Look through the data below and, wherever a line carries the word "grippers", please copy that line.

===== Provided data =====

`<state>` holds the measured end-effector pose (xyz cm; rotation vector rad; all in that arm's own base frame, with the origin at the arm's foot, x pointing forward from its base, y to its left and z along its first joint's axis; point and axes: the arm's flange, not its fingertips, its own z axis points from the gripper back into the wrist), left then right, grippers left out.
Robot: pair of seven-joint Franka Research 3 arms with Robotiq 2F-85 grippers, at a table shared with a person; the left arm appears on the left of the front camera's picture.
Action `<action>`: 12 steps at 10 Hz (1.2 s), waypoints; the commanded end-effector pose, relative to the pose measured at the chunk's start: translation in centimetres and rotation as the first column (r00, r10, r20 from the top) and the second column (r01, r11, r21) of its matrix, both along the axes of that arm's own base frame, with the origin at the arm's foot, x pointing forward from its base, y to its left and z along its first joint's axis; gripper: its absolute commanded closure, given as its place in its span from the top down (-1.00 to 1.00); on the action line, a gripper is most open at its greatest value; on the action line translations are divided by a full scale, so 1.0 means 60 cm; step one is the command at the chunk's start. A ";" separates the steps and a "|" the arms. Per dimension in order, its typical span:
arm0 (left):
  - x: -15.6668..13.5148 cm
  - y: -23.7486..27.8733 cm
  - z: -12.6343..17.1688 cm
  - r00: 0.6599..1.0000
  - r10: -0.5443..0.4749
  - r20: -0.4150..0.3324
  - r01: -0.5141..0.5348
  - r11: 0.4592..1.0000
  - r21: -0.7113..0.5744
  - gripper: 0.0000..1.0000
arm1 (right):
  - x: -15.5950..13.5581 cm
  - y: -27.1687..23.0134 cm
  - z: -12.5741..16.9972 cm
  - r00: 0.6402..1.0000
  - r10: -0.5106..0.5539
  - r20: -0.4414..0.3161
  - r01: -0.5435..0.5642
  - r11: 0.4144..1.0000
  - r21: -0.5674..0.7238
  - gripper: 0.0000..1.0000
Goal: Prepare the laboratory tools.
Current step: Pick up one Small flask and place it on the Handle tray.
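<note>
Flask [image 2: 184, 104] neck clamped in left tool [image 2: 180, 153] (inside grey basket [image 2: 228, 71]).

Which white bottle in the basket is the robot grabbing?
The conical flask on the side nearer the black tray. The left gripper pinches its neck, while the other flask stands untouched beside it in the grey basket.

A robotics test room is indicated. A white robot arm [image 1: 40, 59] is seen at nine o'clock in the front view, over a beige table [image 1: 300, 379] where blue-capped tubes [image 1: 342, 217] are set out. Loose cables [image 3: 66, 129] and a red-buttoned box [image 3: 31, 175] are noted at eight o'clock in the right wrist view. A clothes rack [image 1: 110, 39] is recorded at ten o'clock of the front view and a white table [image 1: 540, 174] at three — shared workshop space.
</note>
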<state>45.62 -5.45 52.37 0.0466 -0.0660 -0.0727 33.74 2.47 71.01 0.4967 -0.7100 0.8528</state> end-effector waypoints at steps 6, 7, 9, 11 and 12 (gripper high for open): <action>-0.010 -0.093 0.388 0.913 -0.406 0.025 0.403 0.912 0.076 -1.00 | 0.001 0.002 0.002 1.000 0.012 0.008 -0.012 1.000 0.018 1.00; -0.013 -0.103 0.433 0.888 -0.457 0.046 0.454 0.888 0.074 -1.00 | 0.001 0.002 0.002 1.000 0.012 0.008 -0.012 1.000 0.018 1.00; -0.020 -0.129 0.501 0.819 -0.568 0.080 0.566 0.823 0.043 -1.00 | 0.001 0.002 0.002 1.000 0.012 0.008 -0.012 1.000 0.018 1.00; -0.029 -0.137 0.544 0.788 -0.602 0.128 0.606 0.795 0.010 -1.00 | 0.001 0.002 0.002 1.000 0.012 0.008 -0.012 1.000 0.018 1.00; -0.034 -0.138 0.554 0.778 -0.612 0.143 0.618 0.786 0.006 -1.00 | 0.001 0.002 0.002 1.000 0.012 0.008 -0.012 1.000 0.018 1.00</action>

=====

Task response:
`<state>` holds the measured end-effector pose (xyz cm; rotation vector rad; all in that arm's own base frame, with the origin at the arm's foot, x pointing forward from its base, y to its left and z along its first joint's axis; point and axes: the arm's flange, not its fingertips, its own z axis points from the gripper back into the wrist), left then right, grippers left out.
Robot: pair of seven-joint Franka Research 3 arms with Robotiq 2F-85 grippers, at a table shared with a person; the left arm appears on the left of the front camera's picture.

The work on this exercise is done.